* _YOUR OBJECTIVE_: As an exercise in exact copying, transcribe the lines below from the one holding "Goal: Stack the" through the last, with both ends included and pictures left out.

* _INPUT DATA_:
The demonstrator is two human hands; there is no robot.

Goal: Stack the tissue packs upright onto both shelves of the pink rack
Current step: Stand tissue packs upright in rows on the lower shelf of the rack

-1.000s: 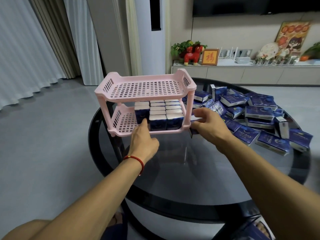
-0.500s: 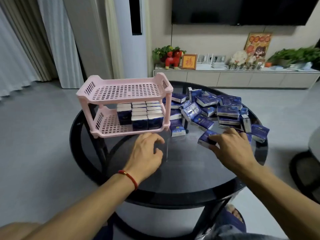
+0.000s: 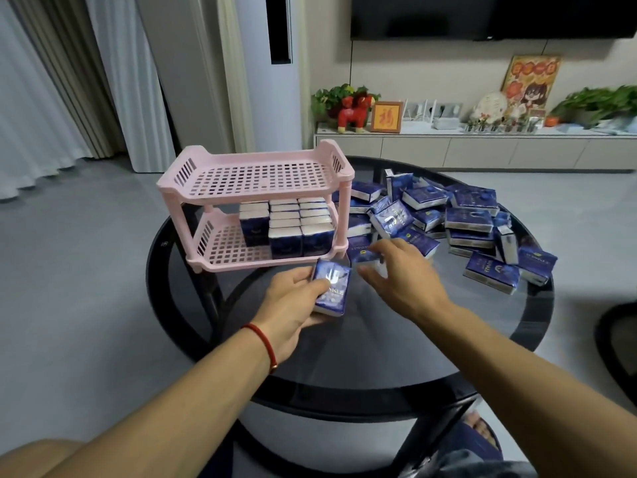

* _EXERCISE ANSWER_:
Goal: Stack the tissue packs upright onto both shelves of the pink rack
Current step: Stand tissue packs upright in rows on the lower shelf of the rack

-1.000s: 
-0.500s: 
+0.000s: 

This exercise is complete.